Я теряюсь, но все же у меня в руках каталог выставки, где имя Неменовой стоит в общем списке.
— Ну и что? — охлаждает мой пыл Герда Михайловна. — Действительно, выставлялась с «Кругом». Сама напросилась. Но затем поругалась и вышла. Выставиться одной было попросту невозможно, требовалось чье-то объединение, «шапка», крыша, под которой могло появиться имя...
Кажется, она не замечает, как гаснут ее папиросы, как она, не кончая одну, уже закуривает другую.
— Они молились на французов, а у меня не было святого. В Париже вообще никого... — Она снова обрушивается на меня: — Но разве вы сами не видите, как они были неплодотворны?!
В словах Герды Михайловны чудится недоговоренность, что-то еще невысказанное.
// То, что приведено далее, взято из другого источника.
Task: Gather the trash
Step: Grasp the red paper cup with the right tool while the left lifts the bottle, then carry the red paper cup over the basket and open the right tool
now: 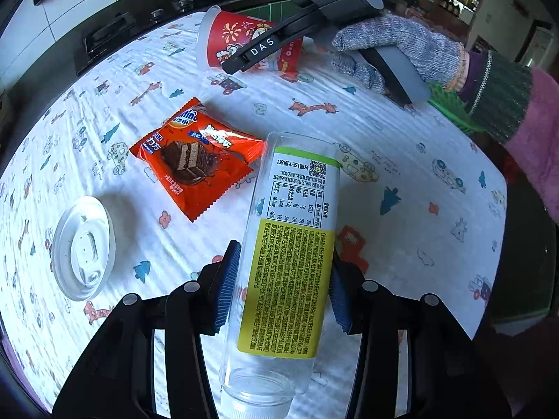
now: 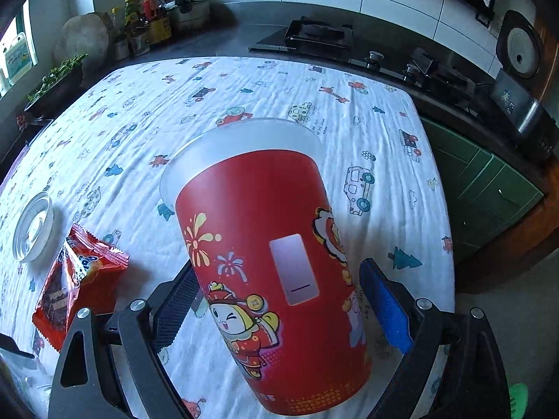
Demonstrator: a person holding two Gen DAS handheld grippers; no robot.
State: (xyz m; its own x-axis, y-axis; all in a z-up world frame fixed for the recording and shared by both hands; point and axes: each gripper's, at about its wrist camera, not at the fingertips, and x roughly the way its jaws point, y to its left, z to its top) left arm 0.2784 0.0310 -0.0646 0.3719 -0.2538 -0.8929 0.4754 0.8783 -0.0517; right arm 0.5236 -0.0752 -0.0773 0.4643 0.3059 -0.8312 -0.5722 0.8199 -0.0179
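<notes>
Over the cloth-covered surface [image 1: 401,146], clamping a bottle [image 1: 290,244] in the left gripper [image 1: 283,286] and straddling a cup [image 2: 272,262] with the right gripper [image 2: 279,303], apparently gathering both as trash, wrapper [image 1: 195,160] and lid [image 1: 82,248] lying uncollected.

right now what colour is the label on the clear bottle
Yellow-green lower part, white panel above, on the bottle; clearest in the left wrist view.

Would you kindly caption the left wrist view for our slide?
Left tongs grip a clear bottle above the tablecloth, beside a snack packet and lid.
</notes>
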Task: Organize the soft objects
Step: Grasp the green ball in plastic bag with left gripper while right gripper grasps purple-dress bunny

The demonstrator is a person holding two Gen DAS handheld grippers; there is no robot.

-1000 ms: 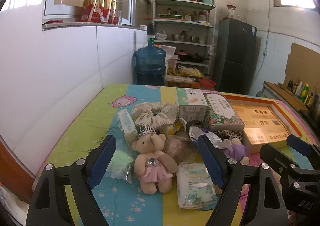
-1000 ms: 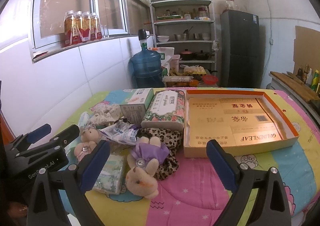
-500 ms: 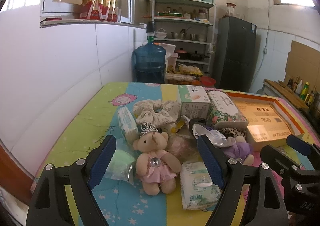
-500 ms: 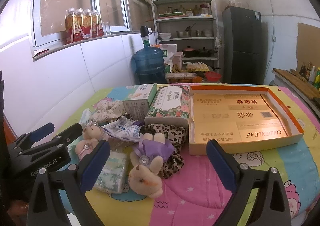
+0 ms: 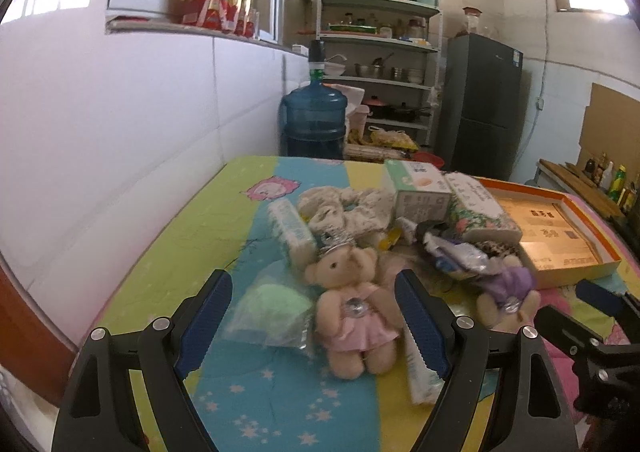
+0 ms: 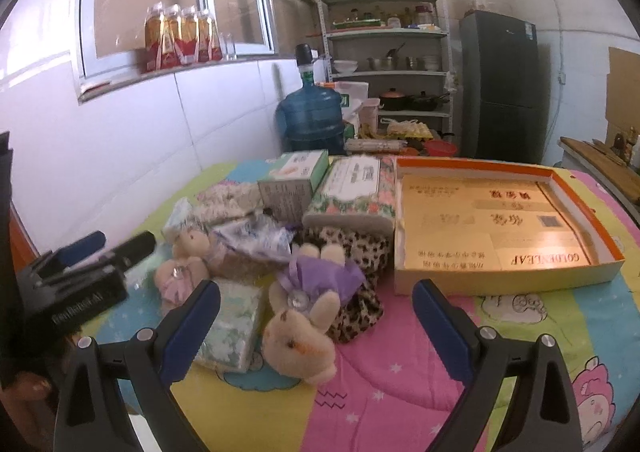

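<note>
Both grippers, fingers spread, have edged closer to the bear.

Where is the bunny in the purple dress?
The plush bunny in the purple dress lies on the leopard-print cloth, left of the orange-rimmed box, in the right wrist view.

White tiled wall on the left, its window sill holding bottles; beside the far metal shelving, a dark fridge and a blue water jug.
</note>
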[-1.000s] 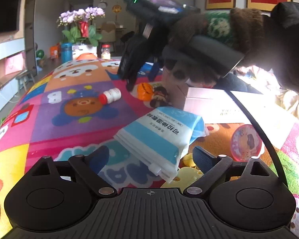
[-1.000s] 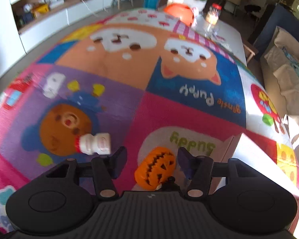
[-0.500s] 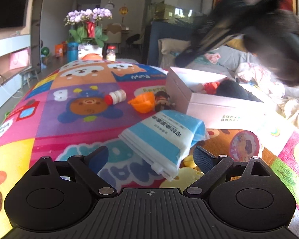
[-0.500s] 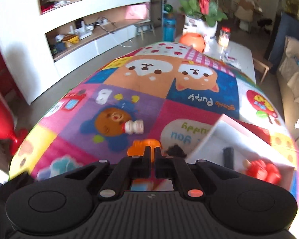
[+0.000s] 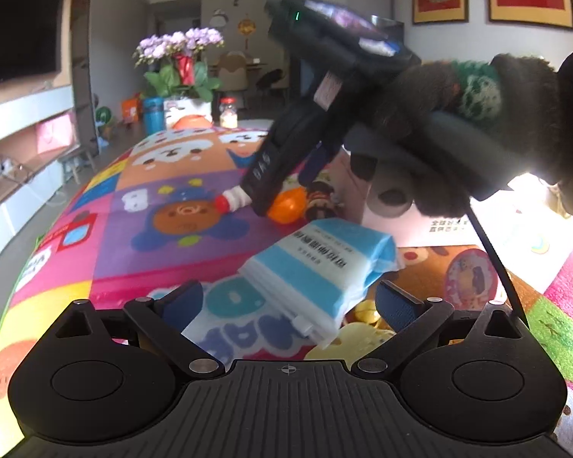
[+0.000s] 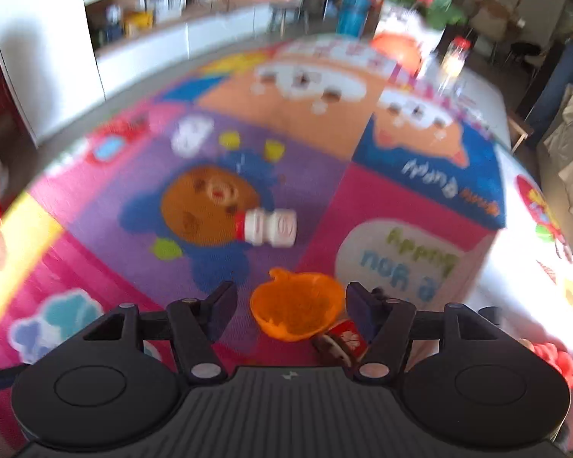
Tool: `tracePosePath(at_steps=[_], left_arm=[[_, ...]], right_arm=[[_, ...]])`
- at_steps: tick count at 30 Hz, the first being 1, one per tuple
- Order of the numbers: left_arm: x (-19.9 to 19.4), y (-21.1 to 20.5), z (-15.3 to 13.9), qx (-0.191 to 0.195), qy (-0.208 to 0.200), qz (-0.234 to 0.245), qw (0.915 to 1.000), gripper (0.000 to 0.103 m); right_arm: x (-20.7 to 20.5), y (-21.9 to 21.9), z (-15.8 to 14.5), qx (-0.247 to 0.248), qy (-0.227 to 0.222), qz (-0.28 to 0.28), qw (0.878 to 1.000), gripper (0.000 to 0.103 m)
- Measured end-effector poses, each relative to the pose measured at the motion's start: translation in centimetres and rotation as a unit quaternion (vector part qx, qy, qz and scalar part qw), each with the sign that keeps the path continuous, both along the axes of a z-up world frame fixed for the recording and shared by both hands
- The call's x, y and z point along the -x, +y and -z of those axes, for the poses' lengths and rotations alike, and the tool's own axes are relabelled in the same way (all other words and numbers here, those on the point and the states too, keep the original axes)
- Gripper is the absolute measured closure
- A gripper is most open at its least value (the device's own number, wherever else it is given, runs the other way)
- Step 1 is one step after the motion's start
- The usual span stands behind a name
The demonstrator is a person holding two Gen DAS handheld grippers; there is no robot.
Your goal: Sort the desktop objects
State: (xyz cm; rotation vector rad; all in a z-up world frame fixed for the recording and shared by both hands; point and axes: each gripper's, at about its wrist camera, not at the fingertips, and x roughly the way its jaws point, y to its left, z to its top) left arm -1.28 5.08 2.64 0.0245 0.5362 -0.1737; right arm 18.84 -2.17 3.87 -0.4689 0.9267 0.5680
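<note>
Your left gripper (image 5: 288,299) is matte black with blue finger pads (image 5: 395,303) and silver screws. Your right gripper (image 6: 289,301) matches; your right hand (image 5: 473,122) wears a fuzzy dark brown glove with a green-and-white cuff.

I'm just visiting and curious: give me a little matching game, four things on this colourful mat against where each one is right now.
Things:
1. orange pumpkin cup
2. small white bottle
3. blue-and-white packet
4. white box

Places:
A. on its side by the brown bear picture
B. just ahead of the open left claw
C. between the open fingers of the right claw
D. right of the doll

Pairs: 1-C, 2-A, 3-B, 4-D
</note>
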Motion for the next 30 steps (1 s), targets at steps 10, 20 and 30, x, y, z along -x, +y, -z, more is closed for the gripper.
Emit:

И вдруг она произносит:
— В Париже Ларионов очень просил мою «Балерину», я сделала для него акварель... А ваши хваленые круговцы, они загнули мой холст!
— Загнули?
— Да, отвергли лучшую работу!
И тут я понимаю, что в Неменовой не угасла обида, произошедшая в пылу взаимных непризнаний. Она, восьмидесятилетний человек, за спиной которого скопился ворох еще более тягостных несправедливостей, все же подавить в себе ту давнюю, нанесенную товарищами, не сумела.
— Разве никого из круговцев вы так и не признавали?
Герда Михайловна смотрит на меня с удивлением.
— Не признавала?! Но там были талантливейшие художники, как я могла их не признавать?! С некоторыми я училась у Карева, кое-кого узнала позднее...
Она качает головой.
— Один «Противогаз» Осолодкова чего стоит! А Русаков? А Емельянов — какой это был живописец! А Калужнин?!
Я сразу же забываю обо всем.
— Вы помните Калужнина?
— Прекрасный мастер! Он приехал из Москвы, тихий, углубленный человек, ходил в бархатной толстовке, с вьющейся шевелюрой, этакий баловень судьбы... Он примкнул к обществу «Круг», как и я...
— А работы? — спрашиваю Герду Михайловну. — Где могли бы находиться его работы?..
Она затягивается, думает.
— Калужнин исчез в тридцатые, тогда это было обычно. Вот Емельянова арестовали, он погиб там, а Калужнин? Нет, не знаю.